This is a post-apocalypse fantasy.  It makes a faint attempt at being science fiction by starting in the present day, when a mysterious Change comes and makes essentially all modern technology stop working, instantanously, everywhere, without warning.  Unfortunately, other than a few bits of speculation on the part of the characters caught up in the mess, we don't get any explanation of what caused the Change, or what really happened to the laws of physics, and to try to think about it too much will only ruin the suspension of disbelief.  So we'll think of it as a fantasy and go from there.

I don't think I'm really violating my no-spoilers rule to say that things start out very bad on the night of the Change and get worse from there.  In a couple of particulars I think Stirling is overly grim, but in the overall picture, I think he's excessively optimistic.  Almost all of the people are more organized and more effective in the first year after the Change than I find wholly credible.  But the story hold together.

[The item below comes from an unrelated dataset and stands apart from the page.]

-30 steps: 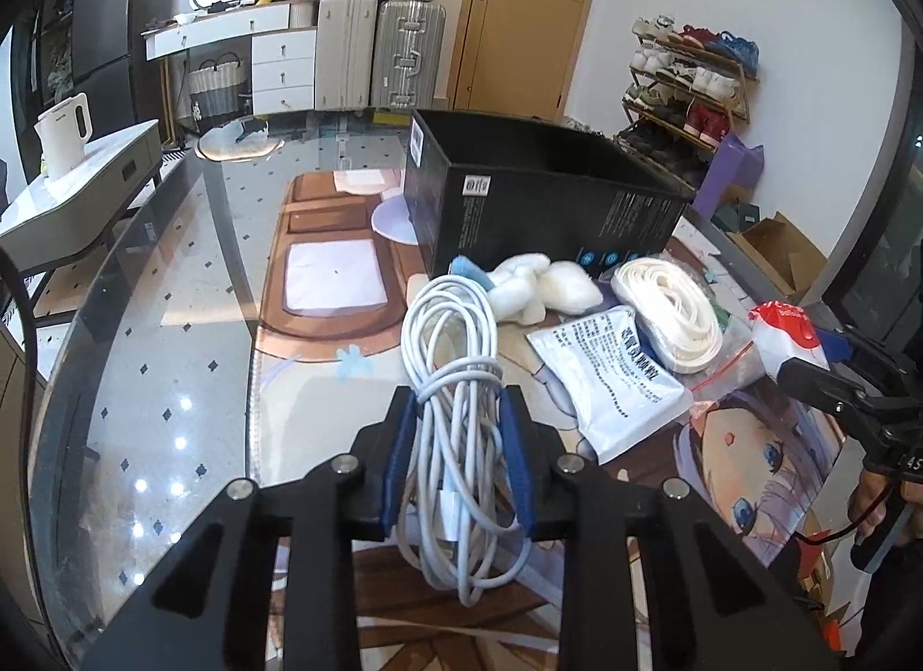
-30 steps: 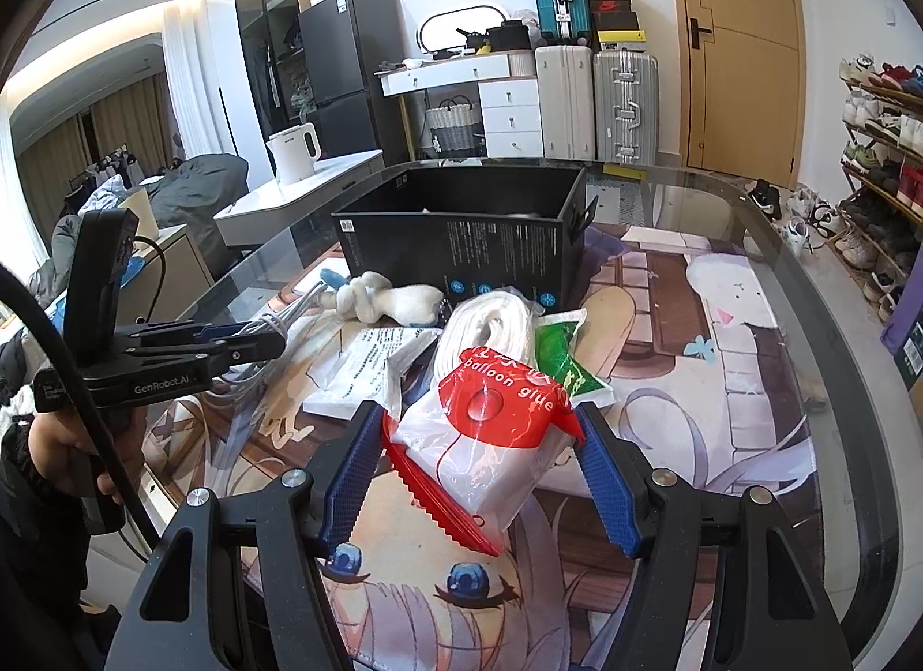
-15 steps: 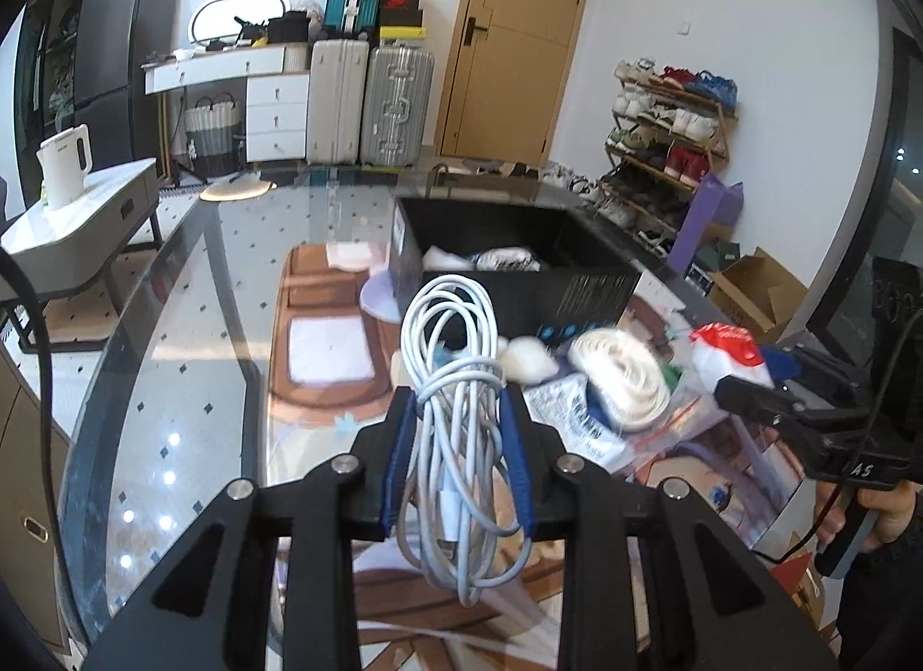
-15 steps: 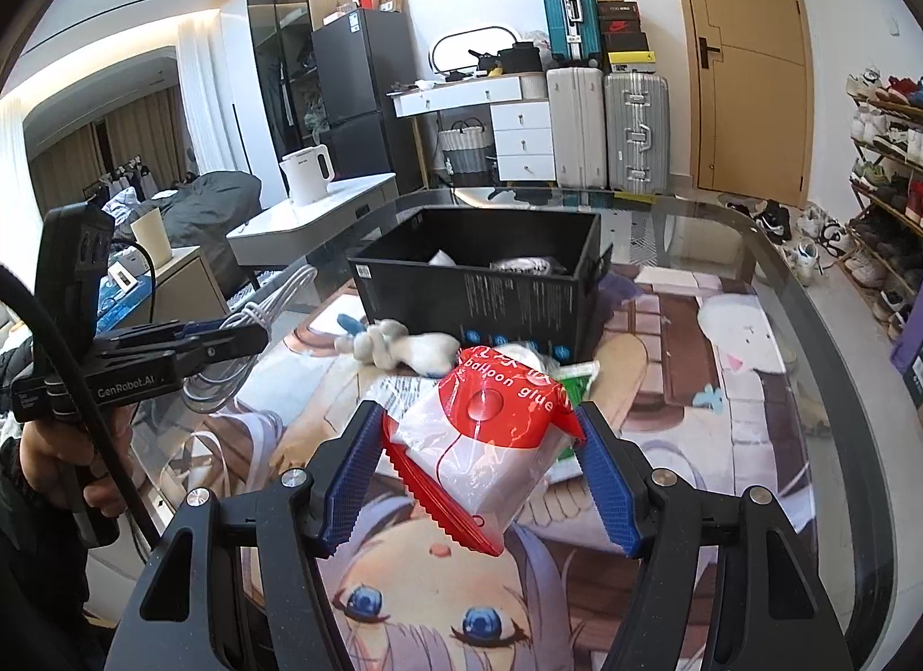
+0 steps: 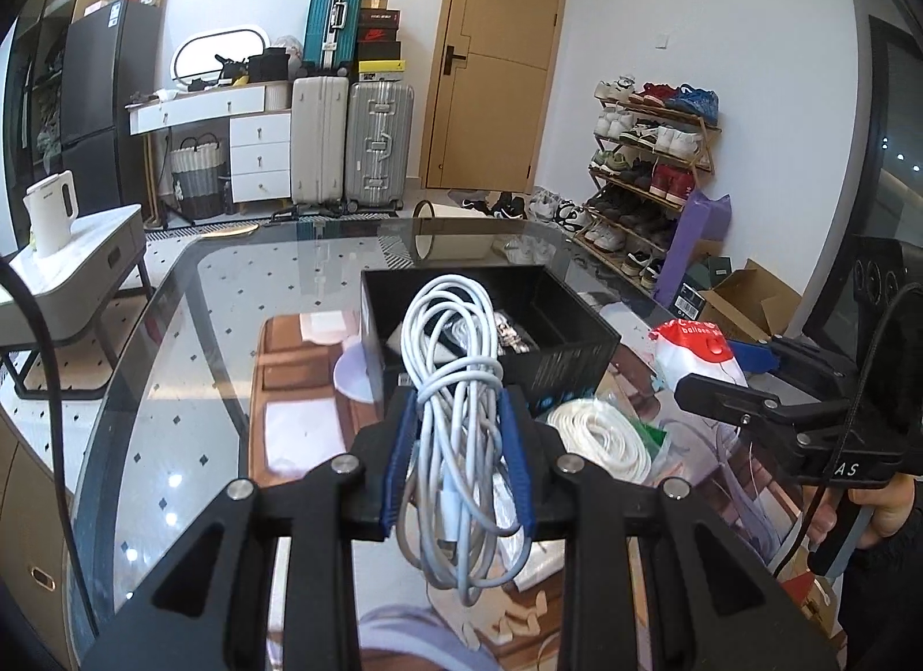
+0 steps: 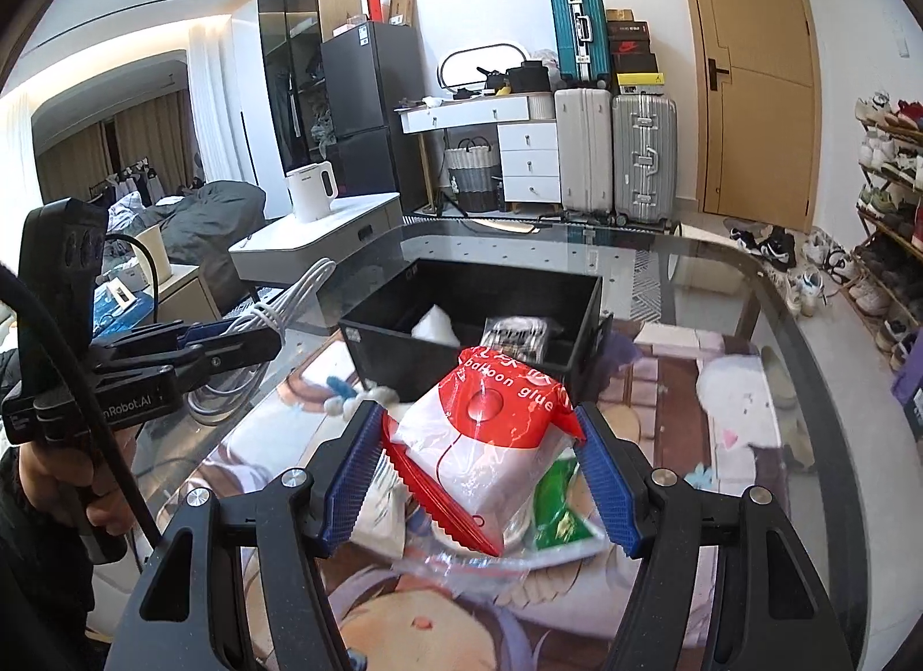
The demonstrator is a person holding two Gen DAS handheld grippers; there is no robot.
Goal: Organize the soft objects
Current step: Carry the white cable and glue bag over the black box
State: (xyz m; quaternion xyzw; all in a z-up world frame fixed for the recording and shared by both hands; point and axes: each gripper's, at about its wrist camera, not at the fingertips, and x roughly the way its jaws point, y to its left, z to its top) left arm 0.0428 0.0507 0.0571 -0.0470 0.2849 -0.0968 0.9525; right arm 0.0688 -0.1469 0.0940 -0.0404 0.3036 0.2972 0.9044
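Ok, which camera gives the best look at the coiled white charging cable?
The left wrist view: the coiled white charging cable fills the centre, clamped in the left gripper. The right wrist view shows only its loops side-on beyond that gripper.

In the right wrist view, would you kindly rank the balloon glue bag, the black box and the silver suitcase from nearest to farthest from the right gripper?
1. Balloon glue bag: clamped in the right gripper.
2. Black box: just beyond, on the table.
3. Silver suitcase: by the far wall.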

The narrative isn't about the overall structure of society, it's about the adventures of a few specific people.  These characters are drawn well enough to be sympathetic and interesting, and their adventures are as exciting and as believable as we'd look for in a sword and sorcery novel.  I was quite drawn into the world and the characters.  At the end of the book, we've reached some partial conclusions, but we're only a year post Change.  We're left with reason to hope that things will work out well in the long run, but the main characters and all the rest of the survivors are definitely still in Interesting Times, and there are big issues on the horizon.  Not a bad ending all in all:  there could be another book or books, but they're not necessary.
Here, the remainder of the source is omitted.